In the case of ECM (Vehicle Delivery Service) Limited v Cox [1999] IRLR 559 CA (“ECM”) there was an
attempt to argue that a decision not to transfer the staff might be a way of avoiding a transfer taking place,
but this was not upheld by the Court of Appeal.
WHAT ABOUT ASSETS?
The judgement in (Suzen v Zehnacker Gebaudereinigung GmbH Krankenhausservice [1997] IRLR 255
ECJ (“Suzen”) stated that there was not a transfer of a cleaning contract, if no tangible or intangible assets
were transferred, or if a major part of the workforce was not taken over by the new employer. The Suzen
judgement has however, been reconsidered in several subsequent cases. In ECM it was noted by
Mummery LJ that the importance of Suzen had been overstated. In Sanchez Hidalgo v Asociacion de
Servicios Aser [1999] IRLR 136 it was stated that an economic entity did not necessarily have to have
significant assets whether “material or immaterial”. In this case it was recognised that in certain industry
sectors, such as cleaning and surveillance, the assets are essentially based on manpower and that it was
possible for a group of workers who are assigned to a common task to be an economic entity. This point
was confirmed by the Employment Appeal Tribunal in the case of Cheeseman and others v R Brewer
Contracts Ltd [2001] IRLR 144.
CONSULTATION REQUIREMENTS ON A TUPE TRANSFER
When there is a TUPE transfer, the employers of all employees affected (transferor and transferee) are
required to consult either elected workers’ representatives or the representatives of a trade union. The
election of workers’ representatives should be properly conducted with a voting system and as far as is
reasonably practicable, voting should be carried out in secret. The consultation should be carried out long
enough before the transfer to ensure that there is adequate consultation. If there are special
circumstances (such as an overnight loss of a contract), which mean that an employer may not be able to
fulfil any of the requirements for consultation or providing information, he must do what is reasonably
practicable to meet the requirements. Failure to follow the consultation requirements can result in the
employees, regardless of their length of service, claiming protective awards of up to thirteen weeks’ pay at
the Employment Tribunal to cover the period for which they should have been consulted.

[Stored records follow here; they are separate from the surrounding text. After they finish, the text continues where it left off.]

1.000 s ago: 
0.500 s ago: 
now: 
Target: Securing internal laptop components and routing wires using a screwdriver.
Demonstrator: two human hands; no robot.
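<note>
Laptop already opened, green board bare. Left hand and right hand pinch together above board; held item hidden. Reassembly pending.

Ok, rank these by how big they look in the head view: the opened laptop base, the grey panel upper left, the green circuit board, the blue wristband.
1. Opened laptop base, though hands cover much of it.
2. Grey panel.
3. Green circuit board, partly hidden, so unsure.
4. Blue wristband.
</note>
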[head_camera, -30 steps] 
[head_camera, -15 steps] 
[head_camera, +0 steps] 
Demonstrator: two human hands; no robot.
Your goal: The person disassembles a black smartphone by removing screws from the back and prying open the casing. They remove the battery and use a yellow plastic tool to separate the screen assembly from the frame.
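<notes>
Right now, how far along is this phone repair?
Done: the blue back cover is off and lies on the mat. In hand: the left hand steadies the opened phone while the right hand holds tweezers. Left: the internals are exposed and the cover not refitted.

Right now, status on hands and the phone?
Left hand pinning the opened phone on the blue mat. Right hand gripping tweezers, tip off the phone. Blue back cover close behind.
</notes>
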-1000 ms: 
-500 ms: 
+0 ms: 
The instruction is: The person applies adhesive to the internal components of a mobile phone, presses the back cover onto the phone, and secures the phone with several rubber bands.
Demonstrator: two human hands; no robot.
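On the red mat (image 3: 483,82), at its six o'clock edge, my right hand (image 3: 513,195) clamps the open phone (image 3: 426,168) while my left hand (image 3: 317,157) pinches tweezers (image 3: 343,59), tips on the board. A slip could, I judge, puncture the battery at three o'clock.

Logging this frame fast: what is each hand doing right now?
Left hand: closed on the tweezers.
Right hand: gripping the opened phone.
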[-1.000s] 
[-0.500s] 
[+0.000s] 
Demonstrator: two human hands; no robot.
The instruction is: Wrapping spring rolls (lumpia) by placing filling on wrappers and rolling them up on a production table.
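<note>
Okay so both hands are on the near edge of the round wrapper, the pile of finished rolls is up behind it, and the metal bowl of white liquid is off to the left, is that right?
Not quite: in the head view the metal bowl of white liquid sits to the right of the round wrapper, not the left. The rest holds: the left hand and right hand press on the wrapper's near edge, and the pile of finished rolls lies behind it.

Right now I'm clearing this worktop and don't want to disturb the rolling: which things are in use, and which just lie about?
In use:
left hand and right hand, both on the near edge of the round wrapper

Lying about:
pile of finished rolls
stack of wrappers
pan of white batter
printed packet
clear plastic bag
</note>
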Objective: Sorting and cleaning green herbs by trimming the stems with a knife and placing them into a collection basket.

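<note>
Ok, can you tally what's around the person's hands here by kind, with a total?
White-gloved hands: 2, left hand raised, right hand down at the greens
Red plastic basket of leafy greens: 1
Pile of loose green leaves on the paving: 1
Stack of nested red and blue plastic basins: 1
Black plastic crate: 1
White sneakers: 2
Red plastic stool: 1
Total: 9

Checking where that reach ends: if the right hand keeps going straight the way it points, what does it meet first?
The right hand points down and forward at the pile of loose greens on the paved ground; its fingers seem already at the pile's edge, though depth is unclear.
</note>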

The employer is
required to tell the employees affected by the transfer the following information:
•
when and why the transfer is to take place
•
the legal, economic and social implications of the transfer for the affected employees
•
any measures which the transferor and transferee intend to take which will affect the employees.
PROTECTED EMPLOYEES
Employees are protected from unfair dismissal if they have more than one year’s service and are
dismissed in connection with a TUPE transfer. An employer (whether the transferor or transferee) can
dismiss lawfully under the Regulations if there is an economic, technical or organisational reason entailing
changes in the workforce. In Berriman v Delabole Slate Ltd [1985] IRLR 305, the Court of Appeal held that
these words meant that there had to be a change in the strength or establishment of the workforce, eg a
reduction in numbers or a change in the profile of jobs. It is very likely that this will result in redundancies
and in those circumstances the usual redundancy procedures will apply (see the factsheet on
Redundancies for further information). Employees’ contracts cannot be varied in connection with a TUPE
transfer. The employees’ contracts, which they had with the previous employer, have to be honoured by
the new employer. This was confirmed by the House of Lords in the case of Wilson v St Helens Borough
Council [1998 IRLR 706]. Even agreed changes, for example where the employees are to benefit from the
changes are unlawful, if the changes are made as a result of a TUPE transfer.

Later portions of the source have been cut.